The Spotify Home team provides a concrete example of what this looks like at maturity. 58 teams ran 520 experiments on the mobile home screen in 2025, averaging 10 new experiments every week. That volume is only possible because the coordination is structural, built into the platform, rather than relying on meetings and spreadsheets.

What happens without coordination?

The failure modes are predictable. Results become unreliable because interaction effects aren't accounted for. Teams lose trust in experimentation because "the numbers don't make sense." Coordination becomes bureaucratic: a review board decides who can run experiments when, creating a bottleneck that throttles experiment bandwidth. The organization's experiment velocity drops to whatever the review board can process.

At many companies, the response to coordination problems is to serialize experiments: only one experiment at a time per product area. This eliminates interference but destroys throughput. If each experiment runs for two weeks and you can only run one at a time, you get 26 experiments per year on that surface. Spotify runs 520 on one surface alone.
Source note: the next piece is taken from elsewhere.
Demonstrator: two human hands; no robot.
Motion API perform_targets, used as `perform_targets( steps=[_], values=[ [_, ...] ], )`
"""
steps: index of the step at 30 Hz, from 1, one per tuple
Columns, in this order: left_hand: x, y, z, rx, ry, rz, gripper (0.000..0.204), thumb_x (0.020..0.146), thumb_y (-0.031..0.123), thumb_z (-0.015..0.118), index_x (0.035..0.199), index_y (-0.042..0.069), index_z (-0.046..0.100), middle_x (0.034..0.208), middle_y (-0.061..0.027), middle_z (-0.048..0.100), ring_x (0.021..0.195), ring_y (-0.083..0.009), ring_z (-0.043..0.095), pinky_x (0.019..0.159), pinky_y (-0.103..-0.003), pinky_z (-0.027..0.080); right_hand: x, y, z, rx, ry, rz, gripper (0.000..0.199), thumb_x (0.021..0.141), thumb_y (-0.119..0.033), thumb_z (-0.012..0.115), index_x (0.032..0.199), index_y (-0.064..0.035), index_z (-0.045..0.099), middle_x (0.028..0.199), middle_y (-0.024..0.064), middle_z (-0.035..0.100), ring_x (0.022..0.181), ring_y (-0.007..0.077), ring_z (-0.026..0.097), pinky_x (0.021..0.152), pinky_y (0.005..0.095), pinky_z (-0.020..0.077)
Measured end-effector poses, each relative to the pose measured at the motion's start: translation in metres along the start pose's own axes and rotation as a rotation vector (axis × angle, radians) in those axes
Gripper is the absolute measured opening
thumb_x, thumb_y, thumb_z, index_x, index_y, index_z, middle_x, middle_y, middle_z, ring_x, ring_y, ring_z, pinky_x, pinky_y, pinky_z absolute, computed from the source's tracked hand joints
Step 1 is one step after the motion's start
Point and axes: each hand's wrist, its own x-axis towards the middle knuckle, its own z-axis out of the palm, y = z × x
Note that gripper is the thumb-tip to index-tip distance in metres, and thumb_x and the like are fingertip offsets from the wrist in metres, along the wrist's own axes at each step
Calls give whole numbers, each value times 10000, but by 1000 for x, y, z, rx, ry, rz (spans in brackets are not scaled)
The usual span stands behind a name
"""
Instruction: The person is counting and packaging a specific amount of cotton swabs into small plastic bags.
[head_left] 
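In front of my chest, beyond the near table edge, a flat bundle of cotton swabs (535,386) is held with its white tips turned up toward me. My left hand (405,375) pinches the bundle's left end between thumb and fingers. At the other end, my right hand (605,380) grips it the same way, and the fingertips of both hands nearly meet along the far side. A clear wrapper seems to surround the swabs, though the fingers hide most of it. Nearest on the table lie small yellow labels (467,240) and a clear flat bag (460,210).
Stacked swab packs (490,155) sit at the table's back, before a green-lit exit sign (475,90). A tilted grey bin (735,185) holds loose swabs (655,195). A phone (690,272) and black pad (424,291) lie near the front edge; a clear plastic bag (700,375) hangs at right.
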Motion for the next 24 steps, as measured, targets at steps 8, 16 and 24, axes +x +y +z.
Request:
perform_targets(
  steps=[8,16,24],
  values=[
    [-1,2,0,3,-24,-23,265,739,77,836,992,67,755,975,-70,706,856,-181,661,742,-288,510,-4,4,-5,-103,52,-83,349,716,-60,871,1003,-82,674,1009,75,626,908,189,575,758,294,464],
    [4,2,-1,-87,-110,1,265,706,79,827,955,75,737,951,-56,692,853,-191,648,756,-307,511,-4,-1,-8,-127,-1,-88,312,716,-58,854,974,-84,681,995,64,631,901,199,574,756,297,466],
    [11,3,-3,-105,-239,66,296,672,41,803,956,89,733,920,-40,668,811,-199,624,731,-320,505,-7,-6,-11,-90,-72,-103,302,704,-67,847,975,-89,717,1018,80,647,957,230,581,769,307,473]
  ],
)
How does Confidence handle coordination?

Confidence's Surface concept brings the coordination approach Spotify built internally to every team on the platform. Surfaces group experiments by product area, enforce shared metric sets, and manage user allocation so teams can run concurrently without interfering. The bucket-reuse assignment system guarantees valid statistical inference even when experiments share users, and flags situations where exclusive assignment is required.

For teams just starting out, coordination may not be the immediate problem. But as experiment volume grows, the coordination question becomes unavoidable. Building on a platform that handles it structurally means you don't have to solve it yourself when the time comes.